* **Exercise prompt**
Write out, word for word, the line that contains "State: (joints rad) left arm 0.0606" and each line after it down to the last line of the data below. Include nothing more.

*** Begin section ***

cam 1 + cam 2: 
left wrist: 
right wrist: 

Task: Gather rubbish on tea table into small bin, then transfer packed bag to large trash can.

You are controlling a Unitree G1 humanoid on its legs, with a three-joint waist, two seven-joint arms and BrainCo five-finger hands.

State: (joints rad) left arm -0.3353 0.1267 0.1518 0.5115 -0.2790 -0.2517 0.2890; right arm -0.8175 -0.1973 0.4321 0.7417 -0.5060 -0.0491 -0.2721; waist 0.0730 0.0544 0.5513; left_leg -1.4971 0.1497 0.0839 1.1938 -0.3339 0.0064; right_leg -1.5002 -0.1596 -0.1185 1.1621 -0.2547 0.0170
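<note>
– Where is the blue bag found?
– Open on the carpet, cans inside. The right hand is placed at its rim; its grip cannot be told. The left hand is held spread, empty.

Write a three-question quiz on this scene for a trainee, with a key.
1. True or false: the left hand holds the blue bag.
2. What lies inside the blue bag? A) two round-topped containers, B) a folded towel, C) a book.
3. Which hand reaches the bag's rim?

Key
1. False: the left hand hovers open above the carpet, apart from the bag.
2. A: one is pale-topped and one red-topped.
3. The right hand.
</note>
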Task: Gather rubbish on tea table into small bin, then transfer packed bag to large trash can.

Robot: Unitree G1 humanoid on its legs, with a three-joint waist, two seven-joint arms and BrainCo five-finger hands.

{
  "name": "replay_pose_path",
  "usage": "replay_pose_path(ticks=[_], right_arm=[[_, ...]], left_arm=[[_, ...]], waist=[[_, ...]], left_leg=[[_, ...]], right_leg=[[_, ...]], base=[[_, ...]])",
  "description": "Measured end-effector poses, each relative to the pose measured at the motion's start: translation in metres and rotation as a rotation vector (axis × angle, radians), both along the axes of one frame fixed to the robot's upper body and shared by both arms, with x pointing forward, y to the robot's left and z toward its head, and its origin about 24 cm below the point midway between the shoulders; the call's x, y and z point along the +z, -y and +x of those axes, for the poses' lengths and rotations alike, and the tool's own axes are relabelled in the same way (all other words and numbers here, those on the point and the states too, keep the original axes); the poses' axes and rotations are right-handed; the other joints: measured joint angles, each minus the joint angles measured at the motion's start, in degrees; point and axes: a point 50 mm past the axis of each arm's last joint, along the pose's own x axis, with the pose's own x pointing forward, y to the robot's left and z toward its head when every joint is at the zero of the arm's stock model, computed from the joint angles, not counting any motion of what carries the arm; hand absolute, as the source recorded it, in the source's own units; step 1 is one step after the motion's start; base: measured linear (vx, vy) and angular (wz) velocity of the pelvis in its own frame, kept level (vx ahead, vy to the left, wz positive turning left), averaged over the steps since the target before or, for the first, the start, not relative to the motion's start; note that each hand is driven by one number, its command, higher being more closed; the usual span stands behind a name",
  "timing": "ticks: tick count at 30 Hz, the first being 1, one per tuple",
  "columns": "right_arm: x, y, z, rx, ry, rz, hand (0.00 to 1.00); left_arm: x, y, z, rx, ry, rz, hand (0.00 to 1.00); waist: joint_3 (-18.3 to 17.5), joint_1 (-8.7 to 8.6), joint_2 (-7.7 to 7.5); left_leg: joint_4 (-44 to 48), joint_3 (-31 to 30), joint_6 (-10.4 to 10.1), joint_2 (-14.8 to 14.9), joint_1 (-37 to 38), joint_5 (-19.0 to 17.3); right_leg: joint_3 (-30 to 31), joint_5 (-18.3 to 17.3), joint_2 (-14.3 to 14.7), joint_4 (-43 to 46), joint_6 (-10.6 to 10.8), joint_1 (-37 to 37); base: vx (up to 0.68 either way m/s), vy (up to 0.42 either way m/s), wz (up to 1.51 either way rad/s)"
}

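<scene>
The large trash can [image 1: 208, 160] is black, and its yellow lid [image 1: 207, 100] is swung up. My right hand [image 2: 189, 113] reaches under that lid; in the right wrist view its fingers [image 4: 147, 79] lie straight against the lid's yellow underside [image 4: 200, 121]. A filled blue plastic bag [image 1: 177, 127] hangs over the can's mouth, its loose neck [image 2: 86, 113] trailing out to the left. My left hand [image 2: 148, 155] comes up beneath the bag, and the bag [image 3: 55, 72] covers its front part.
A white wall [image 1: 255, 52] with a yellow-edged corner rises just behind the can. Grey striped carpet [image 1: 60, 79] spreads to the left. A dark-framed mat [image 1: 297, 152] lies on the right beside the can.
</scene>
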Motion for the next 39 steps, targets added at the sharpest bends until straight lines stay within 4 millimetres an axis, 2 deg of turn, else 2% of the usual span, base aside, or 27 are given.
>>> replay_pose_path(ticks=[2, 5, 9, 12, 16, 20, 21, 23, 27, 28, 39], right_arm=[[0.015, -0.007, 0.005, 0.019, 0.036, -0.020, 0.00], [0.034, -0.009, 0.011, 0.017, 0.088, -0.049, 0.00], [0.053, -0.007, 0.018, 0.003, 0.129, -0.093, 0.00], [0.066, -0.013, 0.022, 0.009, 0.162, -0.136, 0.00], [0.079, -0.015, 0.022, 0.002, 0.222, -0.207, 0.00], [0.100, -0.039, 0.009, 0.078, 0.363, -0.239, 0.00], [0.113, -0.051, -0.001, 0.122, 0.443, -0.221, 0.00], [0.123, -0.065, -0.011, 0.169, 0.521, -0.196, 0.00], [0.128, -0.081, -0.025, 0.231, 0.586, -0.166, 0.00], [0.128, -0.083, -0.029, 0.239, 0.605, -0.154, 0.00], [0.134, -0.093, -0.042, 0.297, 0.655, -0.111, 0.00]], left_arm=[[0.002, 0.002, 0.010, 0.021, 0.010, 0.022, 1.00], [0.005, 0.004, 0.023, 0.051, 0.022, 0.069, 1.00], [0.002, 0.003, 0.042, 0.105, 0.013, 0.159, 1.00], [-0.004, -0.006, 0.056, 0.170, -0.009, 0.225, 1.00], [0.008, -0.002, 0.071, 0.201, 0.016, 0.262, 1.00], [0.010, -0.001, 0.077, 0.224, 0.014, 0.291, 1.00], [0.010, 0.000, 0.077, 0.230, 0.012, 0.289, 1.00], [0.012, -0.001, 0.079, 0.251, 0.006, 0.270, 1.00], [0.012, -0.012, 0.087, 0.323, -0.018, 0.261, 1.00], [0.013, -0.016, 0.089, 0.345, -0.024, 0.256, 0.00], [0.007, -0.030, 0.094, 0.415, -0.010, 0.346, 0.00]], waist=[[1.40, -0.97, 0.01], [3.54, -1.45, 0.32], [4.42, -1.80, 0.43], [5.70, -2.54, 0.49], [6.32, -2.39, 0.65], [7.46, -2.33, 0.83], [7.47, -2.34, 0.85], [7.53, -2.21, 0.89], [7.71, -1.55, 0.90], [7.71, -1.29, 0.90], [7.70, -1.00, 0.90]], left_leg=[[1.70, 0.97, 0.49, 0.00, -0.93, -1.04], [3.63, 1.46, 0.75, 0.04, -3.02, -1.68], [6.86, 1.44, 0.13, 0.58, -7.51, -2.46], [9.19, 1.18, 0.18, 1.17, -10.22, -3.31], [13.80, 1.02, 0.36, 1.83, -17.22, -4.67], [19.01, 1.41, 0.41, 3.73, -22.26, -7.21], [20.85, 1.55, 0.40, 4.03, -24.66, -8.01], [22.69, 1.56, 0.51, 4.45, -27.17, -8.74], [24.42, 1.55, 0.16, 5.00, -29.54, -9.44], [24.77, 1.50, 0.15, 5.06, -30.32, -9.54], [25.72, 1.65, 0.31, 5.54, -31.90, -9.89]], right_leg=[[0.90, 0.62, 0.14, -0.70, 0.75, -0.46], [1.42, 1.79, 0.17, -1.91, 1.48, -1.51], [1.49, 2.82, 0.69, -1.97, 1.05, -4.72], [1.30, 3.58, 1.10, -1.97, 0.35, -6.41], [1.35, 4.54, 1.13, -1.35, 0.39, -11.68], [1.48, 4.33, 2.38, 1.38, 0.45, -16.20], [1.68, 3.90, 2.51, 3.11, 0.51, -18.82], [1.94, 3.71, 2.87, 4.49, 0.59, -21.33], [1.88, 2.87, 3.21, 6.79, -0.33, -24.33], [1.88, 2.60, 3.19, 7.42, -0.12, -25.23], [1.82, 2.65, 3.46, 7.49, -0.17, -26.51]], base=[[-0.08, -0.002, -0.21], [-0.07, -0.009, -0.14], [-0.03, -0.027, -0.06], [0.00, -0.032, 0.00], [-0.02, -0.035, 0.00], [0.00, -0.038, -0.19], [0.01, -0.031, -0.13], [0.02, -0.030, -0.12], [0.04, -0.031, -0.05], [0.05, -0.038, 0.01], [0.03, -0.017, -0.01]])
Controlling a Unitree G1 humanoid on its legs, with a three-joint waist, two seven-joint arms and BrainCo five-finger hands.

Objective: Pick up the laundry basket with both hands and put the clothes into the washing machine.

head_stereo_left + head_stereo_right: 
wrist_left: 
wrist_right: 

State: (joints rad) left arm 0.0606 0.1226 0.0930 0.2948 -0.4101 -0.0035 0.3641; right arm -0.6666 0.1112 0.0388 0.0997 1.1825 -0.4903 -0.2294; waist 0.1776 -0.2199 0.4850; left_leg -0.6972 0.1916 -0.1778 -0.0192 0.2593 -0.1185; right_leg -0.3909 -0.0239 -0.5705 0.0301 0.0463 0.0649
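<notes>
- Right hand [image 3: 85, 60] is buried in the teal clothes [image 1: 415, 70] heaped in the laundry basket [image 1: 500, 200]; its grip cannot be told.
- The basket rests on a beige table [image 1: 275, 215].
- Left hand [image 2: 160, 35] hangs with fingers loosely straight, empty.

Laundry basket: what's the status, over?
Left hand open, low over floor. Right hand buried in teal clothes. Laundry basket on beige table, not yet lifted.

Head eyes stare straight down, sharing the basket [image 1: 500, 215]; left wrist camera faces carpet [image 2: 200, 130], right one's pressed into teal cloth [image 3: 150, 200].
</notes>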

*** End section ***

* **Output of the exercise**
State: (joints rad) left arm 0.0606 0.1226 0.0930 0.2948 -0.4101 -0.0035 0.3641; right arm -0.6666 0.1112 0.0388 0.0997 1.1825 -0.4903 -0.2294; waist 0.1776 -0.2199 0.4850; left_leg -0.6972 0.1916 -0.1778 -0.0192 0.2593 -0.1185; right_leg -0.3909 -0.0239 -0.5705 0.0301 0.0463 0.0649
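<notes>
- Right hand [image 3: 85, 60] is buried in the teal clothes [image 1: 415, 70] heaped in the laundry basket [image 1: 500, 200]; its grip cannot be told.
- The basket rests on a beige table [image 1: 275, 215].
- Left hand [image 2: 160, 35] hangs with fingers loosely straight, empty.

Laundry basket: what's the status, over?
Left hand open, low over floor. Right hand buried in teal clothes. Laundry basket on beige table, not yet lifted.

Head eyes stare straight down, sharing the basket [image 1: 500, 215]; left wrist camera faces carpet [image 2: 200, 130], right one's pressed into teal cloth [image 3: 150, 200].
</notes>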

No more work is left in this exercise.